Well, what a week.
I'm physically and emotionally drained. What's going on in Haiti is crippling my ability to focus on much. Which is as it should be... right? We can't pretend it's not happening.
One of the opportunities that came out of the Haiti earthquake was being able to talk to our kids about how to respond to a crisis. I'm not usually a "rah rah, go America" kinda gal, but I felt pretty dang proud this week that the Red Cross was reporting millions and millions of dollars being donated by people in this country. David and I talked about teaching our kids that in an emergency you give right away. We teach them to give throughout the year, but this is different. We talked about Haiti and what the devastation is like there. Truly, they could not comprehend it. How can any of us comprehend it? We didn't want to guilt them into giving, but we certainly wanted to give them the chance. I was really proud. Lily and Carver gave from the heart. They dug into their money jars and handed it over to me. Lily even went and got her crutches out of her room and gave them to me. She wanted someone in Haiti who had a broken leg to have them. Her favorite Christmas present of all time and she wanted to give it away. So sweet.
Zinabu, well.... he was a different story. He chose to hang onto his money. He would put a quarter in my hands and then take it back and say "It's so hard!" At least he was honest. It was a starting point.
And if you're participating in 30 Days of Nothing, the timing is rather eerie. It's pretty easy to go without for the rest of January when you know an entire country is without everything. Interestingly, both Jayme and Melodie have recently commented that they like living this way now. They like knowing they're saving money and not spending it on "things," and they want to continue this curb on spending for longer than January. And I completely understand their motivation. Why do you think I wanted to do 30 Days of Nothing again? Because once you start, it becomes a bit addictive. You find it hard to go back to your previous lifestyle. Even if you're extremely budget conscious, challenging yourself to think about parting with every single penny is a worthwhile exercise.

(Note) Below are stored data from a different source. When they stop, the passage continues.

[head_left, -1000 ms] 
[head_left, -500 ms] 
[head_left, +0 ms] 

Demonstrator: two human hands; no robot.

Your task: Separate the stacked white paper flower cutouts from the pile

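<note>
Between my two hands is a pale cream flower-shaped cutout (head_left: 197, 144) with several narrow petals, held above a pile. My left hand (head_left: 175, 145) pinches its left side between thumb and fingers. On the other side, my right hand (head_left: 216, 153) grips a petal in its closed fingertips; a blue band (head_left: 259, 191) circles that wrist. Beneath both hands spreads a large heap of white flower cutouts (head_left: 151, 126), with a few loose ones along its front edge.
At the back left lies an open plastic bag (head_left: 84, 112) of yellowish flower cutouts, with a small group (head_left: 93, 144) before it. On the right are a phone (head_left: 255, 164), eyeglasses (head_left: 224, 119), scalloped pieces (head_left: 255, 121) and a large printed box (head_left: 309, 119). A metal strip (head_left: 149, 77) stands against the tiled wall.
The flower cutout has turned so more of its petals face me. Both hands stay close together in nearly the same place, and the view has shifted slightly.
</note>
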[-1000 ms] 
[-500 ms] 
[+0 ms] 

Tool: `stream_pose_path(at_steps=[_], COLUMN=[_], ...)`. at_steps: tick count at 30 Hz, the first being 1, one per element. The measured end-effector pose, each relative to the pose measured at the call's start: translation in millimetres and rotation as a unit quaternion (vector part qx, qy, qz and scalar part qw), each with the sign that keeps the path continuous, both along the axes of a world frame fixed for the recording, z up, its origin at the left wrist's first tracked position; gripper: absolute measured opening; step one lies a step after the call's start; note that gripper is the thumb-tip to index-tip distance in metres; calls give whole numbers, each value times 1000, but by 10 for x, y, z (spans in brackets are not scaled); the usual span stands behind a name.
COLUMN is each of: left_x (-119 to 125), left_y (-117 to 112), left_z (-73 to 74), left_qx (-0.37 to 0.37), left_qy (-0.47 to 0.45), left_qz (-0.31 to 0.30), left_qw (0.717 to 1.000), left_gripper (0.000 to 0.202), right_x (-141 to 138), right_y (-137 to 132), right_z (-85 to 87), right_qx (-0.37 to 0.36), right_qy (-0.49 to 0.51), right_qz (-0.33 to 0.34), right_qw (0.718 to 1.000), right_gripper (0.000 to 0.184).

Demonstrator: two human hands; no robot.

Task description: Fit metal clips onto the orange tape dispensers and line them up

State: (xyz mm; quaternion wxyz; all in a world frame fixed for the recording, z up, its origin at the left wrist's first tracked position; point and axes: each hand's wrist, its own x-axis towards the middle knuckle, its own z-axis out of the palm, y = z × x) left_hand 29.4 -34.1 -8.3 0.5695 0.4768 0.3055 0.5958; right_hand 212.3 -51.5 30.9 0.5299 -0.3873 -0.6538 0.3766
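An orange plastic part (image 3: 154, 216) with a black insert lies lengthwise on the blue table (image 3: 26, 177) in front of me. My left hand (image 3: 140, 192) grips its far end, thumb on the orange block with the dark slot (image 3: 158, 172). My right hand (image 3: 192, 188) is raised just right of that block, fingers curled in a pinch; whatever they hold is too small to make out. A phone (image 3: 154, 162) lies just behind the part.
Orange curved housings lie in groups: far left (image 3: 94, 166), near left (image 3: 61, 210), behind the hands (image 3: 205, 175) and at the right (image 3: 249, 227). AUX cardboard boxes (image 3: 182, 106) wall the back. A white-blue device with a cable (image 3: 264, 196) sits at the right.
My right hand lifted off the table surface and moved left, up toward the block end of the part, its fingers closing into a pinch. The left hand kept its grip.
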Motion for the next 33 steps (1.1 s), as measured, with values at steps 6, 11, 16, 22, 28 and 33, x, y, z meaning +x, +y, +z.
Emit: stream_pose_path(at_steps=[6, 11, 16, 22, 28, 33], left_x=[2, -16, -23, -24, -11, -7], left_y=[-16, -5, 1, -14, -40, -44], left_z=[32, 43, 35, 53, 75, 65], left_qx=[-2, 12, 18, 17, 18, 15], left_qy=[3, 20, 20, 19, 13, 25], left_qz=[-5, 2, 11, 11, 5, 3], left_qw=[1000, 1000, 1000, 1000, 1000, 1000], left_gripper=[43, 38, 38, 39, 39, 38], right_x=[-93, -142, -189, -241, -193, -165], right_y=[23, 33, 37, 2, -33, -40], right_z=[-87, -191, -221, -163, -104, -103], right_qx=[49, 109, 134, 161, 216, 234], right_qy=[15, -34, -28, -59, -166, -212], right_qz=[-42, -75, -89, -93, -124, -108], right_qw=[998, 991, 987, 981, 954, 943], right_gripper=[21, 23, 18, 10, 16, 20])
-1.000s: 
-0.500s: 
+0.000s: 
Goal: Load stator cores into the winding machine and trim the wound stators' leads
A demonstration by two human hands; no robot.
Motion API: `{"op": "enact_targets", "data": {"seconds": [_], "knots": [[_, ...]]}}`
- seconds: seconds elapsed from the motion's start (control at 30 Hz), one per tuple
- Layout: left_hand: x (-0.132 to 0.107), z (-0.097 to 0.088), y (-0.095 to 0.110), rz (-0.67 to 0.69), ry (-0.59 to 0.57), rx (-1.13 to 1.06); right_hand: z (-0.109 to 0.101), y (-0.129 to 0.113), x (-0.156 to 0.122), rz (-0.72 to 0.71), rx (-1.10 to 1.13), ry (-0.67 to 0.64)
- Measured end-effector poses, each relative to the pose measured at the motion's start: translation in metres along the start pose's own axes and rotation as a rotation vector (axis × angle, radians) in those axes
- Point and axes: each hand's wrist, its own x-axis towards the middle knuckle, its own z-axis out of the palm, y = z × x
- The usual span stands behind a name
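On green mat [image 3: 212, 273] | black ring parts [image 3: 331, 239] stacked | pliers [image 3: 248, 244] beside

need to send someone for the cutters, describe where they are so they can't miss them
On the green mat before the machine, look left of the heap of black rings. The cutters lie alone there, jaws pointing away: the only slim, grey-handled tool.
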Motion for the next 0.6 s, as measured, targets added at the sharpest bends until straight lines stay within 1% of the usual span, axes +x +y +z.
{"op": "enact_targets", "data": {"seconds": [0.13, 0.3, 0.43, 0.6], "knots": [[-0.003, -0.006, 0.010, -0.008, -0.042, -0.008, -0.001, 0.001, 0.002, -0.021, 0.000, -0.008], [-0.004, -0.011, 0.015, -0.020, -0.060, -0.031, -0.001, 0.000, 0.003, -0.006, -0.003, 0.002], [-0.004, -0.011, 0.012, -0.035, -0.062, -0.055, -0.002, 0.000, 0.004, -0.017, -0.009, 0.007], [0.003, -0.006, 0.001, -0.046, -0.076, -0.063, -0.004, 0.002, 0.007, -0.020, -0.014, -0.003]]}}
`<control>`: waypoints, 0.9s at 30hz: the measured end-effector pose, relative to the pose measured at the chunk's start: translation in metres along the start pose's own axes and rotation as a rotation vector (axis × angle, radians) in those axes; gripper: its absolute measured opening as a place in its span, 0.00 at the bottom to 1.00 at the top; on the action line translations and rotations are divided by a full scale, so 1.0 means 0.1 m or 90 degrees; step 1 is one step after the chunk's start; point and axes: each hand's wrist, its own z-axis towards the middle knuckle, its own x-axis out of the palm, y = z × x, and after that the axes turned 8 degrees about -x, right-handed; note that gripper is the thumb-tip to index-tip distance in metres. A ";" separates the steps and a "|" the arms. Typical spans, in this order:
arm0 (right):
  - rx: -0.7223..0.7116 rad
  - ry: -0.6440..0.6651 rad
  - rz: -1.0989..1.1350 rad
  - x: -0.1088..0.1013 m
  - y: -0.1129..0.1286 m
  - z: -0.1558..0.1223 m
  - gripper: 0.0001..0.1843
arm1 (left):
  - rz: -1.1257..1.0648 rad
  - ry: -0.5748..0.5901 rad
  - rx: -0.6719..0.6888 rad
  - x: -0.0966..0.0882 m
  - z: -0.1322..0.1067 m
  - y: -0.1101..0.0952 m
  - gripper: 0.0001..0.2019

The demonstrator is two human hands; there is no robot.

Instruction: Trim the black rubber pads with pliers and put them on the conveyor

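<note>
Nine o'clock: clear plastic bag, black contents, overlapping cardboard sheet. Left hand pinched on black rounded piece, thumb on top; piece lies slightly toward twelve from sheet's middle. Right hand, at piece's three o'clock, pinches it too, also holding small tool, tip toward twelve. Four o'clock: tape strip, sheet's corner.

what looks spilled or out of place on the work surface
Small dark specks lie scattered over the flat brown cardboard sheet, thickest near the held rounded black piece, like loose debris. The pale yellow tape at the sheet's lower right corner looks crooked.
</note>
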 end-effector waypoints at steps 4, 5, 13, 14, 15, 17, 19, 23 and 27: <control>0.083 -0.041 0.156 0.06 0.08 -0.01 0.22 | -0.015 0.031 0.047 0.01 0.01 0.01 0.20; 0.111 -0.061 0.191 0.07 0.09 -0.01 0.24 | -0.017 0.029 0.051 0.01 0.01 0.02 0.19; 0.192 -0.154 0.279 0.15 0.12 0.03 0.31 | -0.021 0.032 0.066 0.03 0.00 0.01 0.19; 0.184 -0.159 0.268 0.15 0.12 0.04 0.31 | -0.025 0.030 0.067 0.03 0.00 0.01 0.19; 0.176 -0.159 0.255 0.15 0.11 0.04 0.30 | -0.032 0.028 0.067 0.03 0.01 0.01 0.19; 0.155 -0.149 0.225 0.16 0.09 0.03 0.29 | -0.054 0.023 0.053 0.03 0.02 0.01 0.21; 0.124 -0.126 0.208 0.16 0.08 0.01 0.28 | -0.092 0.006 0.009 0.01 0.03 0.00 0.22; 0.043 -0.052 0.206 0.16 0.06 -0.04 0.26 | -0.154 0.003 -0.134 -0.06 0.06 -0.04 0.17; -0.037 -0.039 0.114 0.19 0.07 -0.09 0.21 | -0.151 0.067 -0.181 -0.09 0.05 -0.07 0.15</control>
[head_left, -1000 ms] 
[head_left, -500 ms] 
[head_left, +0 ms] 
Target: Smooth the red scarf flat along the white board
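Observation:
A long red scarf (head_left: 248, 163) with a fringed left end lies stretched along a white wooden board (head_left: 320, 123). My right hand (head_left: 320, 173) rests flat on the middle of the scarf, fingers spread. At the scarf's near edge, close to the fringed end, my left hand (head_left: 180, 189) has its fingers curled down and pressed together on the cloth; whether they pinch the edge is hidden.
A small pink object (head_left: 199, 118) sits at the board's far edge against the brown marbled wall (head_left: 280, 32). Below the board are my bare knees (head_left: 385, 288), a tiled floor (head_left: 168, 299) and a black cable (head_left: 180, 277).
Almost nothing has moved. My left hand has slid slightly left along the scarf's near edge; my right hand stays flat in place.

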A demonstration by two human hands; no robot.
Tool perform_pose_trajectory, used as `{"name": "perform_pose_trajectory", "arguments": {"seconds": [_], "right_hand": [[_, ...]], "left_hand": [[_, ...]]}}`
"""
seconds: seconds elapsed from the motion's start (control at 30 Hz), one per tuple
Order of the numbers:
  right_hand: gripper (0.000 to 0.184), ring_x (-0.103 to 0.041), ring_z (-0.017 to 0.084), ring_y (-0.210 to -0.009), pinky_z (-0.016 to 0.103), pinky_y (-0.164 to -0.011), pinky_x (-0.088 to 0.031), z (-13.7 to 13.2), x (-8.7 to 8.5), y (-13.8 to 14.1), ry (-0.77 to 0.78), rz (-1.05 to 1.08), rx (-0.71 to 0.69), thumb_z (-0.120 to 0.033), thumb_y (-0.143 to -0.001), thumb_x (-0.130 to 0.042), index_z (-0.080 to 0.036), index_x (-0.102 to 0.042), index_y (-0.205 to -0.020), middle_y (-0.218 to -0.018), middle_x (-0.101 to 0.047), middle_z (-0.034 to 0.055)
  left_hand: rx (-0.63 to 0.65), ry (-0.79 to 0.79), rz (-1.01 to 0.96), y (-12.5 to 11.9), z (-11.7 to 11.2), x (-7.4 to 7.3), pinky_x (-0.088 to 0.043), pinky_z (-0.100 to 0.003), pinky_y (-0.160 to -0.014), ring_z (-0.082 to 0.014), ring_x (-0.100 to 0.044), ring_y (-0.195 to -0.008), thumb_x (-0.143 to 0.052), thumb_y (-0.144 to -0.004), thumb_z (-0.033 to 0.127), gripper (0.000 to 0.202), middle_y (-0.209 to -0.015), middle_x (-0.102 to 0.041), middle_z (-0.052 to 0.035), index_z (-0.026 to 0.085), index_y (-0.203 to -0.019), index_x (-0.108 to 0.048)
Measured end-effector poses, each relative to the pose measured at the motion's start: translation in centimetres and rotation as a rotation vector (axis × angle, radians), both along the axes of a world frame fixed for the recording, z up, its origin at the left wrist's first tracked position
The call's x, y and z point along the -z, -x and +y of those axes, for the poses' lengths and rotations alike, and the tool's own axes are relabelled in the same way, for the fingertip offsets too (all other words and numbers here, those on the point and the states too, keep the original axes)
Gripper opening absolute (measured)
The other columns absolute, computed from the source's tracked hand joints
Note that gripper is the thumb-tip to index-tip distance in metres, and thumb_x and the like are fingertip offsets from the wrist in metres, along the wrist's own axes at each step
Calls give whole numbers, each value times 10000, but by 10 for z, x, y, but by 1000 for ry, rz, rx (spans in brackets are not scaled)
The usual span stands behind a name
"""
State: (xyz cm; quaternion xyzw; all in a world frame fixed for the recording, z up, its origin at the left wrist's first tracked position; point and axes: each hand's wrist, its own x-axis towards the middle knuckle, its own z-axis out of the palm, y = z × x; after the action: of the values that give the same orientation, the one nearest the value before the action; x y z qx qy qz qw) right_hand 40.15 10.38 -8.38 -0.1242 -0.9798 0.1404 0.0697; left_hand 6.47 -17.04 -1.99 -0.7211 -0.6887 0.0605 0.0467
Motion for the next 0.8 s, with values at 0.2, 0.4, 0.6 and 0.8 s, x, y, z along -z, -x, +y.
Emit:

I hope to be back this week with my normal trivial blathering. I'm still recovering from the shock of so much devastation. Thanks for listening.
4 comments:
I echo your thoughts here. My heart is so heavy and I find myself waking up, praying and hoping for news of survival.
Have a good week!
Melodie
Oh sweet Lily! That caught me off guard and I got all choked up! Bless their little generous hearts.
I think all of us bloggers have been off our regular programming (as we should be) with this disaster. So hard to think about the regular, mundane of life when lives needlessly hang in the balance somewhere close. And yes, the 30 days of nothing seem trite in the face of this--but also smacks at what it seems is the way we *should* live when so many live with so little. Makes it seem like less of a challenge and more of a new lifestyle. Thank you for teaching your kids through this. Mine are pretty oblivious for now, which I think is good for a 2 and 3 year old. There are plenty of hurts to be held in the years ahead, I'm sure.
Heavy hearts indeed. Not much to say right now. Haiti has been on my mind a lot as well and anything else there is to blog about seems so very unimportant right now. And I am definitely proud to be an American! It's times like this that we are reminded that there are still a lot of people out there that really do care!